El seguro es la parte más aburrida de contratar un trabajo aéreo y la única que puede arruinarte el día si falta.
Es obligatorio
La operación de aeronaves no tripuladas exige un seguro de responsabilidad civil frente a terceros. No es opcional ni depende de si el vuelo es comercial o no: depende de la aeronave y de la operación.
Qué cubre
Los daños que la aeronave pueda causar a terceros: personas, bienes, vehículos, instalaciones. Es decir, el escenario que preocupa cuando se vuela sobre una obra, un evento o una nave en producción.
Qué no cubre
Habitualmente, los daños a la propia aeronave y a su equipo, que van por otra póliza. Tampoco cubre operaciones realizadas fuera de las condiciones legales: si el vuelo se hizo sin la autorización necesaria o fuera de los límites de la categoría, la cobertura puede quedar comprometida.
Por qué te afecta a ti
Si contratas a alguien sin seguro y hay un incidente en tus instalaciones, el asunto no se queda en quien pilotaba.

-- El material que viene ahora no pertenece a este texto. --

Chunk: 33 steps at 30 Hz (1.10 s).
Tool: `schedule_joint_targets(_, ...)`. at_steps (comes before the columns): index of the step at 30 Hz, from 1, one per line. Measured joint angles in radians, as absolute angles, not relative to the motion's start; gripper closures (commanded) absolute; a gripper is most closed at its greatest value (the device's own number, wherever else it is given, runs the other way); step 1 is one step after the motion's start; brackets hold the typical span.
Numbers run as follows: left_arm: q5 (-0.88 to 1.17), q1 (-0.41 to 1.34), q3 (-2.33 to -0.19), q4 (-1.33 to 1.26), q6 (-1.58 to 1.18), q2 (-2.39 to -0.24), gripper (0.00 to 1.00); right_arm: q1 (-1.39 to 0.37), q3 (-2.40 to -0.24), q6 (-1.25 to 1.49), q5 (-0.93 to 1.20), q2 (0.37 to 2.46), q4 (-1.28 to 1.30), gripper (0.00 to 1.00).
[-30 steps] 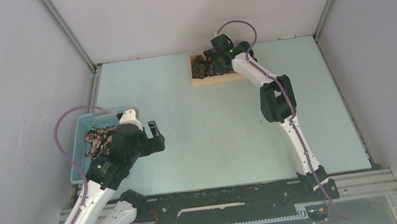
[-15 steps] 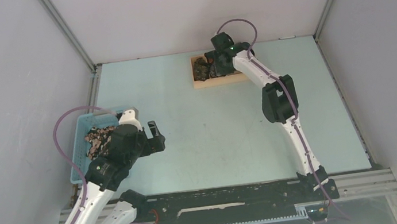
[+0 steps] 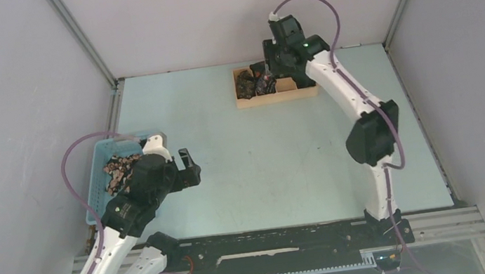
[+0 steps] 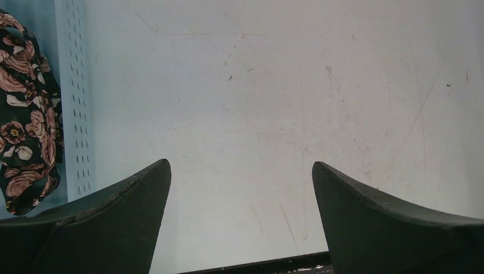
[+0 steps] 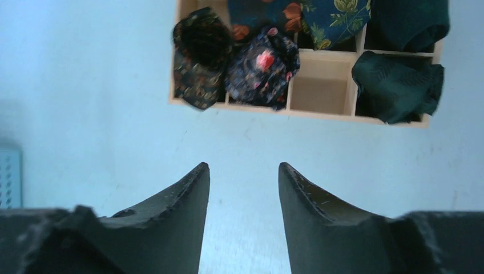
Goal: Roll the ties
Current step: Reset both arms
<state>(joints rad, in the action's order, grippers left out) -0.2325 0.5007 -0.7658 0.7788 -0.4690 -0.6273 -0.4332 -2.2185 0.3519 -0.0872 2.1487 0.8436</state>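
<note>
A floral tie (image 3: 120, 169) lies bunched in the light-blue basket (image 3: 95, 192); the left wrist view shows this tie (image 4: 25, 103) behind the perforated basket wall (image 4: 77, 114). My left gripper (image 3: 189, 167) (image 4: 241, 164) hangs wide open over bare table just right of the basket. Rolled ties (image 5: 262, 65) (image 3: 255, 84) sit in compartments of the wooden tray (image 5: 297, 112) (image 3: 284, 96) at the back. My right gripper (image 5: 243, 166) (image 3: 268, 71) is raised above the tray's near side, open, with nothing between its fingers.
One tray compartment (image 5: 318, 94) stands bare between the rolled ties and a dark green roll (image 5: 399, 85). Grey walls close the table on three sides. The arm bases and a black rail (image 3: 275, 246) run along the near edge.
My right gripper has opened and lifted up off the tray, leaving a rolled tie in it; its elbow swung right. The left arm has barely moved.
</note>
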Motion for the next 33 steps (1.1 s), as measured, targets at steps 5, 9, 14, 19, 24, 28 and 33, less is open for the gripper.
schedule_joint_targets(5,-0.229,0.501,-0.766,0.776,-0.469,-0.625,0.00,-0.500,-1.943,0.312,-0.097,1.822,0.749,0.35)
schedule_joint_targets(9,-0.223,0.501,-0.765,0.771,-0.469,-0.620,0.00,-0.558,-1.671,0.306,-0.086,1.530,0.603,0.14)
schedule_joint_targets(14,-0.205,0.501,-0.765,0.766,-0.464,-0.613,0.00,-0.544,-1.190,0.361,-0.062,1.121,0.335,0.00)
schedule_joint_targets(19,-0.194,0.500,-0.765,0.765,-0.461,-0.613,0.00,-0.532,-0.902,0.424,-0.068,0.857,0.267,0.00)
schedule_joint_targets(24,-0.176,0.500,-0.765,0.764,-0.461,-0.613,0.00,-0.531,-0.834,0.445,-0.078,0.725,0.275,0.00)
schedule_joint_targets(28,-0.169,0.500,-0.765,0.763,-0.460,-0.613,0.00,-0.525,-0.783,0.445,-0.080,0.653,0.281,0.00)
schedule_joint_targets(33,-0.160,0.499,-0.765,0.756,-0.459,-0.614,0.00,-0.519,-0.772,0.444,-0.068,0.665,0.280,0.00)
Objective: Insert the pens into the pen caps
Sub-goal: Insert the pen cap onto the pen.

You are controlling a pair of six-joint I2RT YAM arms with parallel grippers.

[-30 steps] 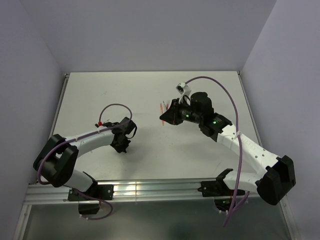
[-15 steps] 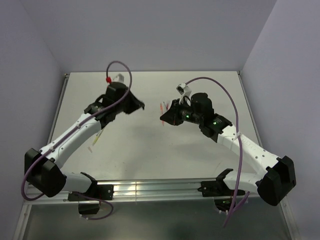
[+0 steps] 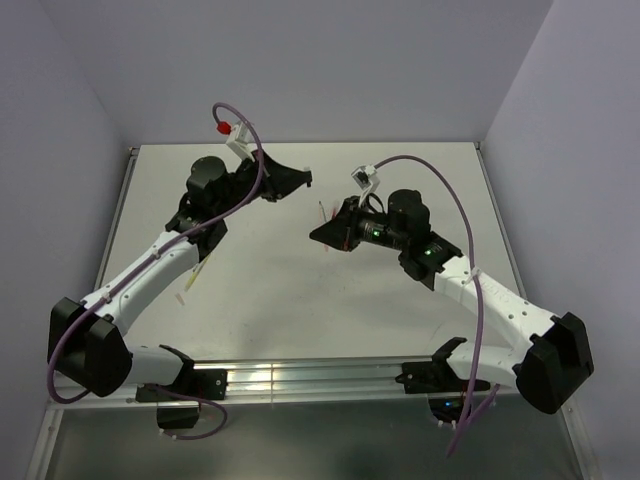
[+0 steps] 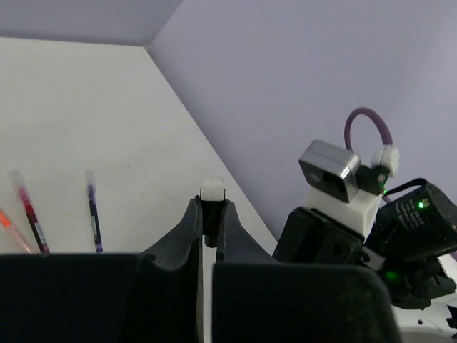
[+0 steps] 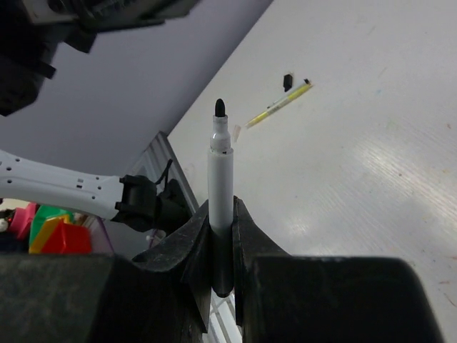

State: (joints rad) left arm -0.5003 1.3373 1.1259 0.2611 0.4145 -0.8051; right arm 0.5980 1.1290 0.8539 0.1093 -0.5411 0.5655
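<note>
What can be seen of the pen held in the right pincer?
The white-black pen is a slim, plastic-looking stick with a white barrel, a narrower neck and a bare, rounded black tip with no cap on it. The right pincer is shut on its lower barrel, holding it above the table, tip pointing away from the wrist. Nothing else touches it.
</note>
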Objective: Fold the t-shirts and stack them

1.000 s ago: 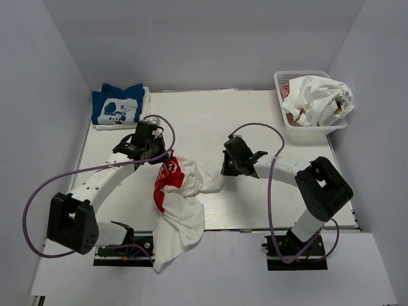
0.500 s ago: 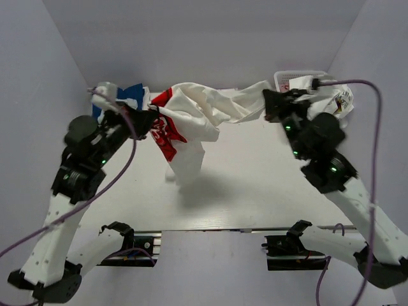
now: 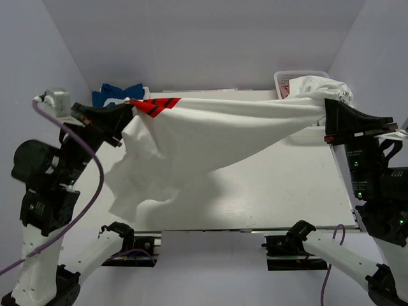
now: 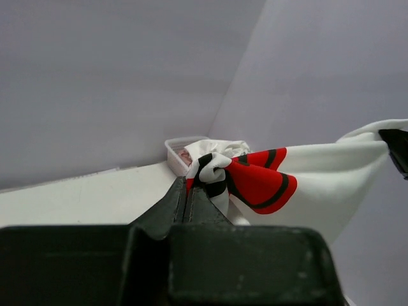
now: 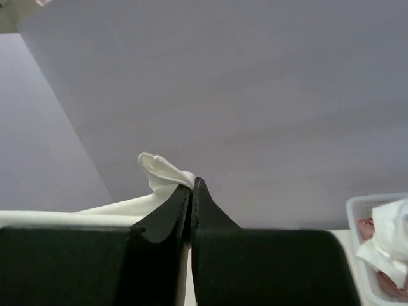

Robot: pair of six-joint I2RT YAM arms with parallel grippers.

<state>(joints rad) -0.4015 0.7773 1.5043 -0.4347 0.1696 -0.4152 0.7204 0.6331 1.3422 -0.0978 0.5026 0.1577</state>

Puede acabar afectando a tu propia responsabilidad y a tu póliza. Por eso muchas empresas industriales exigen hoy el certificado de seguro antes de dejar entrar a nadie a volar.
Qué pedir
Un certificado en vigor, con el número de póliza, la cobertura y las fechas. Y, si el trabajo es en una zona con restricciones, la autorización del vuelo. Son dos documentos que cualquier operadora seria tiene preparados.
Cómo lo hacemos nosotros
Trabajamos con seguro de responsabilidad civil en vigor y entregamos la documentación antes del trabajo cuando el cliente o su servicio de prevención la solicita. No hay que insistir para conseguirla.